Section 423(1) (b) (1) in terms deals with an appeal from a conviction, and it empowers the Appellate Court to reverse the findings and sentence and acquit or discharge the accused or order a retrial by a Court of competent jurisdiction subordinate to such Appellate. Court or committed for trial. In the context it is obvious that the finding must mean the finding of guilt. The words "the finding and sentence" are co-related. They indicate that the finding in question is the cause and the sentence is the consequence; and so what the Appellate Court is empowered to reverse is the finding of guilt and consequently the order as to sentence. There is no. difficulty in holding that s. 423(1) (b) (1) postulates the presence of an order, of sentence against the accused and it is in that context that it empowers the Appellate Court to reverse, the finding of guilt and sentence and then to pass any one of the appropriate orders: therein specified. In our opinion s.

423 (1) (b) (1) is, therefore, clearly confined to cases of appeals preferred against orders of conviction and sentence, and the powers exercisable under it are therefore conditioned by the said consideration. It is impossible to accede to the argument that the powers conferred by this clause can be exercised for the purpose of reversing an order of acquittal passed in favour of a party in respect of an offence charged in dealing with an appeal preferred-by him against the order of conviction in respect of another offence charged and found proved. There can thus. be no doubt that the order passed by Naidu, J. cannot be justified under this clause.
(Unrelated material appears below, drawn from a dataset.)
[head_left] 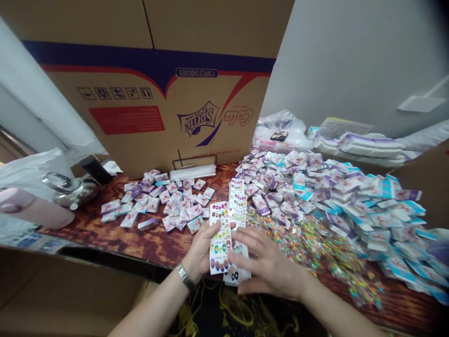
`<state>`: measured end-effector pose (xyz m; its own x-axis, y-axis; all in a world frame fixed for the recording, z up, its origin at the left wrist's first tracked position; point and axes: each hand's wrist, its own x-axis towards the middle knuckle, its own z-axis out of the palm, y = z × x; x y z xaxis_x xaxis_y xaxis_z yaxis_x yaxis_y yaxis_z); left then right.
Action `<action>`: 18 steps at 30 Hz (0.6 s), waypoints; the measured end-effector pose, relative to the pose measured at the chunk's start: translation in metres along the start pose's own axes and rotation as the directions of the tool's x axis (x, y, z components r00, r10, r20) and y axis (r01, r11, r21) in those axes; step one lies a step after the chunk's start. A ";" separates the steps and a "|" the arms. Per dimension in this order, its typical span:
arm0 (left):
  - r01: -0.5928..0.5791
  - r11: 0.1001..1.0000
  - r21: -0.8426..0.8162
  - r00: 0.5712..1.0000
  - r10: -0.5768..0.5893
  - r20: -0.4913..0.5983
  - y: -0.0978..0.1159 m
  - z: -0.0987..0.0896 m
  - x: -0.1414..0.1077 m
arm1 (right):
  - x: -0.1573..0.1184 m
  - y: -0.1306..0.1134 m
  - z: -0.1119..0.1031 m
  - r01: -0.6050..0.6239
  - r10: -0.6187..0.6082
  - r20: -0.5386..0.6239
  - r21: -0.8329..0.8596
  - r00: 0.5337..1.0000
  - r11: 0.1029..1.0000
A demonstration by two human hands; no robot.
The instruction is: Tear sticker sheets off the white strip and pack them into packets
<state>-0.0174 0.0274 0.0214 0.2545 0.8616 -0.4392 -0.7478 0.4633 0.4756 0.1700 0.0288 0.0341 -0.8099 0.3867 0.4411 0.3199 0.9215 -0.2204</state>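
My left hand (201, 250), with a metal watch on its wrist, grips a white strip of colourful round stickers (219, 255) between thumb and fingers. Beside it, partly underneath, lies a second, longer sticker strip (238, 199) at the table's front edge. Over this second strip is my right hand (266, 264), its fingers apart and slightly blurred; whether the fingertips touch the paper I cannot tell. Small printed boxes (182, 206) in white, purple and blue lie scattered beyond my left hand. Right of the strips are many small clear packets of coloured candy (315, 243).
A large heap of small boxes (336, 187) covers the table's right side. A big upside-down carton (157, 103) stands at the back. At left are a pink bottle (38, 208) and a metal kettle (79, 194). Plastic-wrapped bundles (372, 145) lie behind the heap.
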 end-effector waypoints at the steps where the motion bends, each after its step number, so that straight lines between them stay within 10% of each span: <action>1: 0.030 1.000 -0.008 1.000 -0.030 -0.004 -0.004 0.001 0.002 | -0.005 -0.008 0.002 0.059 -0.059 0.002 -0.085 0.998 0.995; 6: 0.191 0.981 -0.044 0.980 -0.188 0.066 -0.020 -0.004 0.004 | -0.010 -0.022 0.011 0.156 -0.173 -0.042 -0.268 0.984 0.951; 12: 0.140 0.989 0.056 0.989 -0.142 0.046 -0.010 -0.010 0.004 | 0.003 -0.039 -0.003 0.122 -0.120 -0.062 0.029 0.991 0.992; 18: -0.117 0.906 0.408 0.987 0.061 0.147 -0.020 -0.010 -0.004 | 0.015 -0.018 -0.013 -0.285 0.348 -0.286 0.238 0.893 0.928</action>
<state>-0.0102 0.0124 0.0062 0.2956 0.9094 -0.2925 -0.4567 0.4034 0.7929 0.1586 0.0187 0.0565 -0.4709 0.6765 0.5662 0.4108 0.7362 -0.5379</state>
912 At this stage it would be relevant to point out that Naidu, J. did not purport to proceed under s.439 in dealing with the respondent's' case when the appeal preferred by her against her conviction was being argued before him. It is true that the learned judge noticed that the appeal in question was a jail appeal and the, respondent was not defended by a lawyer. So he ordered Mr. A. Gangadhara Rao, an Advocate of' the Court, to appear amicus curiae to argue the pea on behalf of the respondent; but, as the Full Bench has pointed, out, the record clearly shows that neither the respondent nor her pleader was given notice under s' 439(2) of the Code, and even the advocate appointed amicus curiae did not know much less the respondent herself that the learned judge intended to exercise his powers under s.439 against the respondent in respect of the offences under ss.302 and 392 despite the fact that the appellant had not preferred an appeal against the order of acquittal passed in favour of the respondent on those grounds. Therefore, it is unnecessary for us to consider in this appeal the question about the scope and effect of the provisions of ss.423 and 439 of the Code read together. The only provision under which the order passed by Naidu J. is seriously sought to be supported is s.423 (1) (b) (2) and it is to that provision that we must now turn.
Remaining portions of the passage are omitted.